A lack of WOW
The pundits predicted these results
THE three-plus years since Donald Trump came down that escalator and changed American politics forever have been so melodramatic that everybody expected the first midterm election of the Trump presidency would be equally so.
Turns out the melodrama on election night was basically that there was no melodrama.
What we could have predicted the night after the 2016 election appears to be the story of 2018.
Republicans knew on Nov. 9, 2016, that they were going to have a good national map when it came to the Senate two years later — and indeed they improved on their position in the upper chamber.
Similarly, Democrats had every reason to believe on that bitter morning that the common rules governing midterms would secure them the 23 seats necessary to take control of the House of Representatives in 2018 — and it appears they have done so.
What didn’t happen in this election was something that would make everybody go WOW.
Democrats won a lot of seats, but couldn’t stage a colossal blowout the way Republicans did in 2010 when they took 63 seats away from Barack Obama’s party and brought Obama’s presidency to a screeching halt.
Their victory more closely resembles the one Democrats won in 2006 when they took 30 seats and took the House — but that year has to be judged a bigger and better one for Dems because they also won the Senate.
Here’s what else didn’t happen. Democrats did not win surprise governorships in Florida and Georgia, nor did a telegenic middle-aged skateboarder dethrone Sen. Ted Cruz in Texas. The places Democrats took seats away from Republicans were exactly the ones we thought they might take given the district-by-district results in 2016.
No, all the melodrama came in the run-up. Trump’s controversies stimulated record Democratic participation and fundraising. But Democratic rage against Trump and conservatives more generally may have stimulated record Republican participation in response.
For example, there is now no question that the late hit on Supreme Court nominee Brett Kavanaugh — who was targeted for his conservatism and then had his character assassinated when that targeting didn’t succeed — played a role in helping Republicans increase their majority in the Senate.
The Democrat running for reelection in a pro-Trump state who voted for Kavanaugh (Joe Manchin of West Virginia) won. The Democrats who voted against (Heidi Heitkamp of North Dakota, Claire McCaskill of Missouri and Joe Donnelly of Indiana) lost. Republicans said they saw a surge of interest and enthusiasm in these states after the attempt to bring Kavanaugh down.

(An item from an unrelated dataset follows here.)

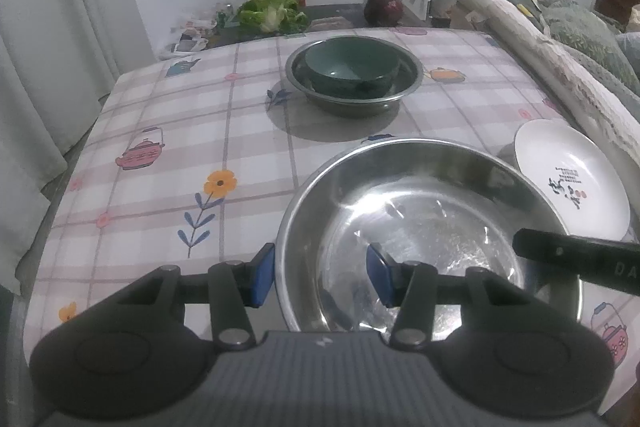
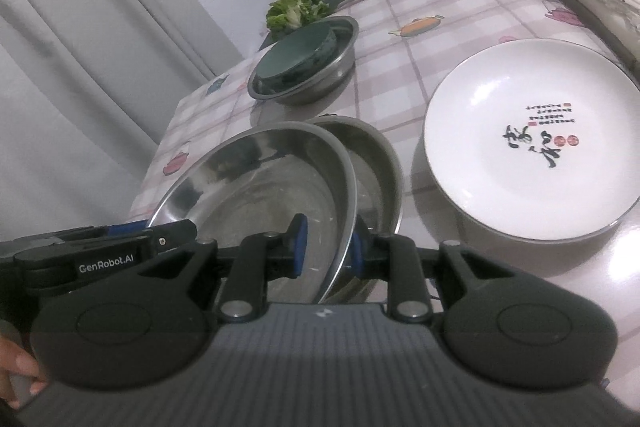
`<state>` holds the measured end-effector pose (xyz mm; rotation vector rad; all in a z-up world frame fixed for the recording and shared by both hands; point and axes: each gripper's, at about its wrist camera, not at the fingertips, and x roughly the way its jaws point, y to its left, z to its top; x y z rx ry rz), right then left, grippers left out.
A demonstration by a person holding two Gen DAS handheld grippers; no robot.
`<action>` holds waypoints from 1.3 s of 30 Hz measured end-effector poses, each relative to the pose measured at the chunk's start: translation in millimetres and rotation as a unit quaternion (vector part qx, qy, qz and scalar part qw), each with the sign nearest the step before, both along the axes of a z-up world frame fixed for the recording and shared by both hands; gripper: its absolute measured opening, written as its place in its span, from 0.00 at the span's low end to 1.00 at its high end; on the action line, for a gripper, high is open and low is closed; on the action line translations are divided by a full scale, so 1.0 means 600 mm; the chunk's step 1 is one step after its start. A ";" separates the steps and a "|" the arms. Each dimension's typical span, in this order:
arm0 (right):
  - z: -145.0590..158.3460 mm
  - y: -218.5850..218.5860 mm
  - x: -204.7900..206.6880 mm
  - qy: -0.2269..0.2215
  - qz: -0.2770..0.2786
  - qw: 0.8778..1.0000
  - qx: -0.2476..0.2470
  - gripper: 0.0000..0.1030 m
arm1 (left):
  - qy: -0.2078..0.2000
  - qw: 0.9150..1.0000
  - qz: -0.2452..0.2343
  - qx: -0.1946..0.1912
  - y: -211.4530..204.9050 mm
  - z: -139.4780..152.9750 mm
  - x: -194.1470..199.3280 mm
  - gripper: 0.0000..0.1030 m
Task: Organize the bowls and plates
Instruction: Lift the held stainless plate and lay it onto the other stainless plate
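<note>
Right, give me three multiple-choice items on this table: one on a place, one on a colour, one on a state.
1. Where is the green bowl?
A. on the white plate
B. inside the far steel bowl
C. alone on the tablecloth

2. What colour are the tool pads?
A. red
B. yellow
C. blue

3. How does the steel dish in the right tool sit?
A. tilted, one edge raised
B. upside down
C. flat on the cloth

Answers:
1 B: the green bowl nests in the far steel bowl.
2 C: the pads are blue.
3 A: the right tool clamps the rim of the steel dish, which slants above a second dish.
</note>
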<state>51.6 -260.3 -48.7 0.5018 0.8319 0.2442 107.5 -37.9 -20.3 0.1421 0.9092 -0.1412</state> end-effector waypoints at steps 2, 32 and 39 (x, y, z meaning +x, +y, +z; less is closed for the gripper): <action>-0.002 -0.005 -0.001 0.000 -0.002 1.000 0.002 0.23 | 0.002 1.000 -0.002 0.003 -0.006 -0.002 0.000 0.48; -0.013 -0.012 0.004 0.012 -0.005 1.000 -0.004 0.25 | 0.008 1.000 -0.009 0.018 -0.020 -0.026 0.000 0.50; -0.008 -0.016 0.002 0.009 -0.010 1.000 -0.012 0.32 | -0.009 0.999 -0.019 0.026 -0.024 -0.014 -0.009 0.56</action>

Over the past week, the question was whether the president’s aggressive doubling down on the dangers of immigration would hurt or help. Chances are, though, that it was a wash; it probably stimulated the Republican base and made sure those voters turned out but also irritated and thereby motivated suburban voters the Democrats needed to win the House.
Surprises or no, this is a very consequential election. The Senate results mean Trump will be able to nominate anyone he wants to the judiciary and the Cabinet and get those people through the process comfortably.
More important, Democrats will control House committees and dig deep into the Trump Cabinet departments and everything they do. Forget Robert Mueller — this is where all the action (and the press leaking) will be. They will subpoena documents. They will call people to testify. They will hound. They will torment. And they will find dirt. Lots of dirt.
It’s a new moment in American politics, starting now. And we have no idea how any of this will play in the next big election — which will be one really, really big election.